I have always thought the main thing that helped me have such a good experience going to the temple for the first time, was my English degree. It’s all about symbolism and patterns. As I have gotten older I have seen that more in the scriptures as well.
How would you encourage others to approach difficult theological or spiritual issues? What has worked for you? What hasn’t worked for you?
I think it’s really important to talk to people who have wrestled with faith and have not become bitter. Also, I think we’re just used to getting things quickly and that’s now always how faith works. For me, I get these glimpses, or memories, or I have this experience where something just breaks inside.

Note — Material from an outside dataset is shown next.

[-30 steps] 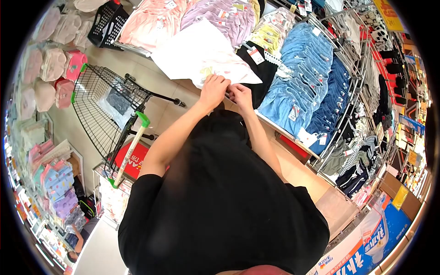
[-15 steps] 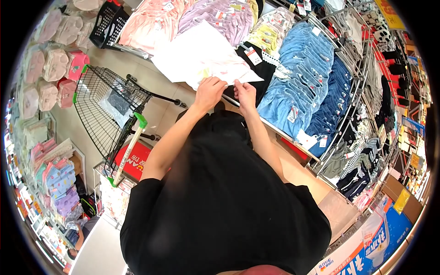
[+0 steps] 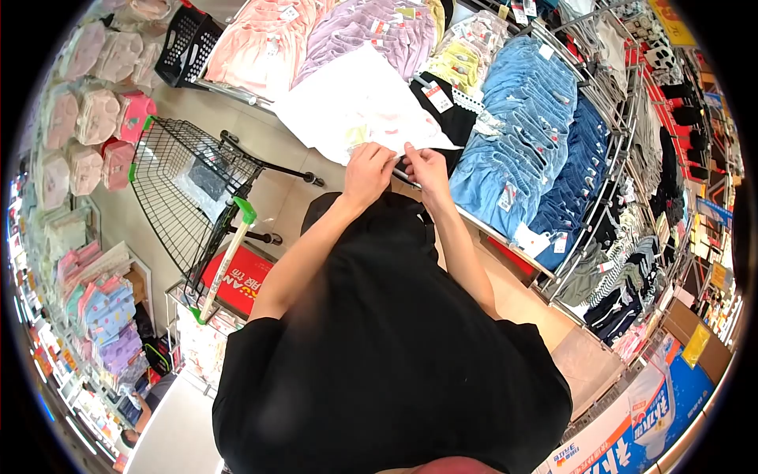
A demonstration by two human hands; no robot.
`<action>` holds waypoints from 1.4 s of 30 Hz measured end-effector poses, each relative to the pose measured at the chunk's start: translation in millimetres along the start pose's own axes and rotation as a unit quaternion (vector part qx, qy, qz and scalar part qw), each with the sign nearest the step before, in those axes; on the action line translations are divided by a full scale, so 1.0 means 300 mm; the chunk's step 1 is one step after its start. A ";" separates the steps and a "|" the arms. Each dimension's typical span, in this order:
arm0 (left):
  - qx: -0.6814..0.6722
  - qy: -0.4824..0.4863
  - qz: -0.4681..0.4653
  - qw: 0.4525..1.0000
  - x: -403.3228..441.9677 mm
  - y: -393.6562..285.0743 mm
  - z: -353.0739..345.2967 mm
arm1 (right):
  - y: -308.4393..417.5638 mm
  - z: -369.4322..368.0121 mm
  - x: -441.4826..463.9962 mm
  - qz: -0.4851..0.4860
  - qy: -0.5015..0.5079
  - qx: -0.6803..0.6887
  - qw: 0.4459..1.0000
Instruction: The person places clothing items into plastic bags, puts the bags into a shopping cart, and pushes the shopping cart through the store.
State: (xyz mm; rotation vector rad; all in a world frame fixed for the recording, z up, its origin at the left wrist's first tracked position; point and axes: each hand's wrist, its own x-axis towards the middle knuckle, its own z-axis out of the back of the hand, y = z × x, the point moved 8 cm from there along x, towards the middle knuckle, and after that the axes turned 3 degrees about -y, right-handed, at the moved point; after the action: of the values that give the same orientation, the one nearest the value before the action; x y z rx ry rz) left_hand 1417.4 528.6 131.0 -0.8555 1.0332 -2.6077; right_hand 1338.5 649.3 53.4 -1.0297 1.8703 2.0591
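Observation:
A white garment (image 3: pixel 355 99) with faint coloured print along its near part is spread over the clothes rack in front of me, so bright that its folds barely show. My left hand (image 3: pixel 368 172) pinches its near edge with bent fingers. Close beside it, my right hand (image 3: pixel 427 169) has thumb and fingertips closed on the same edge. Black clothing (image 3: pixel 442 118) with a price tag (image 3: pixel 435 95) lies just beyond and right of the garment.
Rows of light blue jeans (image 3: pixel 521 118) and purple clothing (image 3: pixel 371 31) fill the rack. A wire shopping cart (image 3: pixel 178 189) holding a plastic-wrapped dark item stands left. Behind it is a red box (image 3: pixel 237 276). A person's arm (image 3: pixel 144 411) shows at lower left.
Both hands and the near edge of the white garment have shifted slightly right and down in view. The surrounding scene has also shifted a little. Both hands keep their hold.

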 end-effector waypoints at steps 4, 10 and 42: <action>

It’s a lifelong process. I’m sure I don’t have this all figured out.
How would you describe your relationship with God now? What experiences have helped to create this relationship?
I would say it’s about gratitude more than anything. In times when I felt like I wasn’t even able to pray, I could always say a prayer of thanks. “Thank you for (X).” It’s an evolving relationship. Much like any relationship. A healthy relationship isn’t one-sided, though. After my relationship with God is one-sided for awhile, then I always come back and apologize. The more I am able to pray and stay connected, the more I get those glimpses and flashes of something bigger out there that I can’t quite explain. It might be a long time--a really long time--between glimpses. But they carry me through.